DESCRIPTION OF THE TASK:
Pull out of the data below the stretch of lines bounded by the one containing "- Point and" and the one containing "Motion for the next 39", both bounds included, unchanged.

----

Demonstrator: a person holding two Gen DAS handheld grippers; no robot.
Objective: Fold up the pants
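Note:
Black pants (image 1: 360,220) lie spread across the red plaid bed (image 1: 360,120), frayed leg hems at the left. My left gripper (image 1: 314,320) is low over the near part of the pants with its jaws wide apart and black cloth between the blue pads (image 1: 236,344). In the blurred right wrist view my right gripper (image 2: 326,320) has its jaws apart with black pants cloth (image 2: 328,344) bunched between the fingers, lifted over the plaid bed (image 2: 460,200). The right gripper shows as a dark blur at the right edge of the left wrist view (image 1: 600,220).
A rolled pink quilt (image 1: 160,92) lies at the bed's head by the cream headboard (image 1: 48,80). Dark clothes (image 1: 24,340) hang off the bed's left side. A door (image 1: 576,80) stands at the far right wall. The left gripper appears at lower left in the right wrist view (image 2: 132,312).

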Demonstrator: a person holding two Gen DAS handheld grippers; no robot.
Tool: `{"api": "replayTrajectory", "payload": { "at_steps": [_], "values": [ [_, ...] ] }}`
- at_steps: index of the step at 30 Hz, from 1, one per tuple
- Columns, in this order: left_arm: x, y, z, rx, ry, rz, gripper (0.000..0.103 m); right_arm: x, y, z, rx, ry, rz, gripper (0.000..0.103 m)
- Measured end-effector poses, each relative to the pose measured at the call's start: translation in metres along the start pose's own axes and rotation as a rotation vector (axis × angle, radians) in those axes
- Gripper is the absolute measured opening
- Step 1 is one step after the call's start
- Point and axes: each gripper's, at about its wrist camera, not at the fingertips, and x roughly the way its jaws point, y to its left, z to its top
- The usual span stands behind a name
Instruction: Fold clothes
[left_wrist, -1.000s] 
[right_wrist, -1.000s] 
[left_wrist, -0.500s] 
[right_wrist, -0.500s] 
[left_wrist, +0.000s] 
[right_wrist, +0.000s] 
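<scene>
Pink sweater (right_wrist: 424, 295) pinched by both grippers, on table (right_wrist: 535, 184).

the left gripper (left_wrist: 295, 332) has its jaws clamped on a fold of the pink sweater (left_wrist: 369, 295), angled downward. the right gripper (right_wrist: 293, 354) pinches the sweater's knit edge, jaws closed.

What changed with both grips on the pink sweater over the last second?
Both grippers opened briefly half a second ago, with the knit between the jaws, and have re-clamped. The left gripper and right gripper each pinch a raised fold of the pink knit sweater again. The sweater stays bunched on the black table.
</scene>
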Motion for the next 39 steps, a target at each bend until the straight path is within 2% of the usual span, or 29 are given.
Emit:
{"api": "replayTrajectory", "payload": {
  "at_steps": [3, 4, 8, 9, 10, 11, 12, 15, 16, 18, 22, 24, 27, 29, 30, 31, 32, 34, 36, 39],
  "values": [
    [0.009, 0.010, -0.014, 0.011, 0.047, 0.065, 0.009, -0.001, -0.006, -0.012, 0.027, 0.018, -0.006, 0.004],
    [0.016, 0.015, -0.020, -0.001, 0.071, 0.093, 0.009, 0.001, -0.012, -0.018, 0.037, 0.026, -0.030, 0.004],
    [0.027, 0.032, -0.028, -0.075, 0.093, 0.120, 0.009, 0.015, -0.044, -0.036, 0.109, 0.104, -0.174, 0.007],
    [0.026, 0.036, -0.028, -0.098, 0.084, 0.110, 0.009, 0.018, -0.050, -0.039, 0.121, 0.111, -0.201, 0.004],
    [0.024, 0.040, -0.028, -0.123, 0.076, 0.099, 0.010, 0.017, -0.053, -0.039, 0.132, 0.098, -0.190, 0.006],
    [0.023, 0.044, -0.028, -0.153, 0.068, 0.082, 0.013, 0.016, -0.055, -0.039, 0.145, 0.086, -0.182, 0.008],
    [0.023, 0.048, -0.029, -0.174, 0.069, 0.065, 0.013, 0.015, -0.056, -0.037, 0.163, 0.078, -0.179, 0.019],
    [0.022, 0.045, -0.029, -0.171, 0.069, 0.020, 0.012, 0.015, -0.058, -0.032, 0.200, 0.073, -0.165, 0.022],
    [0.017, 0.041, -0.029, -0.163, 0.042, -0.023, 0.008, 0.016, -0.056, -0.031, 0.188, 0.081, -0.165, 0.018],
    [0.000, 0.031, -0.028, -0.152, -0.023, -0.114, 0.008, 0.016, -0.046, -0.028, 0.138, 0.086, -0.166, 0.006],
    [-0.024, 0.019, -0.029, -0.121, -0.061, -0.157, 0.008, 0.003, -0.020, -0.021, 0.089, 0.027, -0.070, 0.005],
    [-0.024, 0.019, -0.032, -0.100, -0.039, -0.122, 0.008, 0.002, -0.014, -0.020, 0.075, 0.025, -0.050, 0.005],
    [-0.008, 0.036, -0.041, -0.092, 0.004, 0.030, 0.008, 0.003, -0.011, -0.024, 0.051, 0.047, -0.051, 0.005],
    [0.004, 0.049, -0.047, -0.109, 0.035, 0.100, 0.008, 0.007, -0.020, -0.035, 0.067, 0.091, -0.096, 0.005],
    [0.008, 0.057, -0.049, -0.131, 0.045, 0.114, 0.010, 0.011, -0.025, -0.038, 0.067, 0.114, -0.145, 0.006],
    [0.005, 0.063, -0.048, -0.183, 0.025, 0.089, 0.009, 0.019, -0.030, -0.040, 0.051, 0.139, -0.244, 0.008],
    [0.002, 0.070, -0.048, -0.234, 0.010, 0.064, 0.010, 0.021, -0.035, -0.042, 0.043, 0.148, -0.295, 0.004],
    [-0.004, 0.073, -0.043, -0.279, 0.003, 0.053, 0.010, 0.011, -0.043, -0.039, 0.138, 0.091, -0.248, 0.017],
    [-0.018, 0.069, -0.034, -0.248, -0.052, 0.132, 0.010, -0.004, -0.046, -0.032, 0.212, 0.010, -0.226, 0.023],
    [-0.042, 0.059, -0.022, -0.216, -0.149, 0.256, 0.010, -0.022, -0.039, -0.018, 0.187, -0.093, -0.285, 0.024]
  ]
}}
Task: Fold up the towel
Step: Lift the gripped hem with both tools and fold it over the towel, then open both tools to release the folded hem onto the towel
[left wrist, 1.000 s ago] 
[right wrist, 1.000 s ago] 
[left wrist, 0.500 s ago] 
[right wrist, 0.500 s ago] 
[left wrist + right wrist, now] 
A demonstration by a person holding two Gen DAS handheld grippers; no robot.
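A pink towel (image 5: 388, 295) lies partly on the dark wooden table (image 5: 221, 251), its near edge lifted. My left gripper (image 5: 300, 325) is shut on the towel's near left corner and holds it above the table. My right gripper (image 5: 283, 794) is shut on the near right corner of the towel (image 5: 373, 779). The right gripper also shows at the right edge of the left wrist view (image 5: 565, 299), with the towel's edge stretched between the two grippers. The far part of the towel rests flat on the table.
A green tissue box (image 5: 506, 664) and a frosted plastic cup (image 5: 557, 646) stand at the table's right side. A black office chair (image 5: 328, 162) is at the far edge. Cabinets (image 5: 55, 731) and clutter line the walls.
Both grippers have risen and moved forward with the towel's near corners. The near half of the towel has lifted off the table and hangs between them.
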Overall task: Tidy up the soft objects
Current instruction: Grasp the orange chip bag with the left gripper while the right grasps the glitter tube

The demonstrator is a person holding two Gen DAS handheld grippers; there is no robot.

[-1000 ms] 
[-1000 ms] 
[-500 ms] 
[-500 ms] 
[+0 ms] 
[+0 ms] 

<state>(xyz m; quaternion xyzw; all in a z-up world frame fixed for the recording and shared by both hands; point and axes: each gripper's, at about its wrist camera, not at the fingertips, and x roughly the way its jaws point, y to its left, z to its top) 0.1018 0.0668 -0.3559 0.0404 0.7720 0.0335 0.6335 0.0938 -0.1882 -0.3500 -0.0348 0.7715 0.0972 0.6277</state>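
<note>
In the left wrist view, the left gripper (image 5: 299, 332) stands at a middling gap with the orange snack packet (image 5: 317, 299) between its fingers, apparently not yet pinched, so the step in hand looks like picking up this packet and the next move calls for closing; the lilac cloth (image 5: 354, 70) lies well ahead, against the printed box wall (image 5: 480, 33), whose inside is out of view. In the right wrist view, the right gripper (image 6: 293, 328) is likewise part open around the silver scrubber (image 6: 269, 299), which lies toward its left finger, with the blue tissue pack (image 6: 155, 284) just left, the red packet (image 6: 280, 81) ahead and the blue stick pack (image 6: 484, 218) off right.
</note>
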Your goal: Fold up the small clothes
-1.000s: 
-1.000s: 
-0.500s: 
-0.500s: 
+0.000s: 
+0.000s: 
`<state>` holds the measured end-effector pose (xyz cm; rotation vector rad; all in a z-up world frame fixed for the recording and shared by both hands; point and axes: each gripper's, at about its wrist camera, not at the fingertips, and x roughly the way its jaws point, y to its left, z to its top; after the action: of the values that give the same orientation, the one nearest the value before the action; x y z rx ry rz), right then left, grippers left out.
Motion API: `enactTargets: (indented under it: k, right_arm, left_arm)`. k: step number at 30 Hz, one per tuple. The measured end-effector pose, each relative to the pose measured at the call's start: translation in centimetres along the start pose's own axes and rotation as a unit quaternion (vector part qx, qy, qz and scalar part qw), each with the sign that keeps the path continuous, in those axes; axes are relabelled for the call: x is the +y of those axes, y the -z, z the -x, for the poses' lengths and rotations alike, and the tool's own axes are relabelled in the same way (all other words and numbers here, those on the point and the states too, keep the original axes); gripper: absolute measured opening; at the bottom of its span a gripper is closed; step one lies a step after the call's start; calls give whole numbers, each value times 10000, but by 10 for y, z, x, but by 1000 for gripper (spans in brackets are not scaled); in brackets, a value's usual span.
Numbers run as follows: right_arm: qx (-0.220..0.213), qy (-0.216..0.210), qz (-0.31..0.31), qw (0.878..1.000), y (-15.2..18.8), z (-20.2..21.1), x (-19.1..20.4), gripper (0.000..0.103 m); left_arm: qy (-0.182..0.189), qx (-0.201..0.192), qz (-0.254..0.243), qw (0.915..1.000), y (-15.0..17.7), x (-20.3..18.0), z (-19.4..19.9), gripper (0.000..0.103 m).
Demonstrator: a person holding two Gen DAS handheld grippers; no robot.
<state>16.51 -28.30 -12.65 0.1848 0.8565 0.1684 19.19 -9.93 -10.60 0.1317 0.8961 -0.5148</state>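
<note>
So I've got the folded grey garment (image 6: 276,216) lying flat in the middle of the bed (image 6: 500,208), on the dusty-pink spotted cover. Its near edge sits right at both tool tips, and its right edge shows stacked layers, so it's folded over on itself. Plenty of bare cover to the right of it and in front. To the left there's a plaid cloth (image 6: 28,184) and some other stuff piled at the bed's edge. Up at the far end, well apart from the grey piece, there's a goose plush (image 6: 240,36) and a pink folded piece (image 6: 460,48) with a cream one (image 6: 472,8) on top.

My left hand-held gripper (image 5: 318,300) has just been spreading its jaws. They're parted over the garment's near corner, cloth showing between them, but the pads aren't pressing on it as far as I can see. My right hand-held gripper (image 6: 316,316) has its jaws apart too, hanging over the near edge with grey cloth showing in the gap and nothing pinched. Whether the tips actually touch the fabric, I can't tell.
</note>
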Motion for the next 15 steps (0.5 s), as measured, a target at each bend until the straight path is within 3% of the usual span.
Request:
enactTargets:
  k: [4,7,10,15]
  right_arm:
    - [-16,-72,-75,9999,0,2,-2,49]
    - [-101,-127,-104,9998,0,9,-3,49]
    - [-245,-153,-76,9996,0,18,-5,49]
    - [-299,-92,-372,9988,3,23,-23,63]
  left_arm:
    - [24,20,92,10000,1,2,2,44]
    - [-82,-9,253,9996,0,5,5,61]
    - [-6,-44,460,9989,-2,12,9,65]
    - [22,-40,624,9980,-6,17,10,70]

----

EXERCISE OUTPUT:
- Point and axes: each gripper's, at about its wrist camera, not at the fingertips, and x roughly the way its jaws point, y to its left, z to its top
- The usual span stands behind a name
Instruction: Fold clothes
[left_wrist, -1.000s] 
[right_wrist, -1.000s] 
[left_wrist, -0.500s] 
[right_wrist, -0.500s] 
[left_wrist, +0.000s] 
[right_wrist, +0.000s] 
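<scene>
Pink sweater (right_wrist: 424, 295) pinched by both grippers, on table (right_wrist: 535, 184).

the left gripper (left_wrist: 295, 332) has its jaws clamped on a fold of the pink sweater (left_wrist: 369, 295), angled downward. the right gripper (right_wrist: 293, 354) pinches the sweater's knit edge, jaws closed.

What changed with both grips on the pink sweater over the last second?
Both grippers opened briefly half a second ago, with the knit between the jaws, and have re-clamped. The left gripper and right gripper each pinch a raised fold of the pink knit sweater again. The sweater stays bunched on the black table.
</scene>
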Motion for the next 39 steps, a target at each bend until the straight path is within 2% of the usual span, or 29 are given.

The output is finished, and nothing else is needed.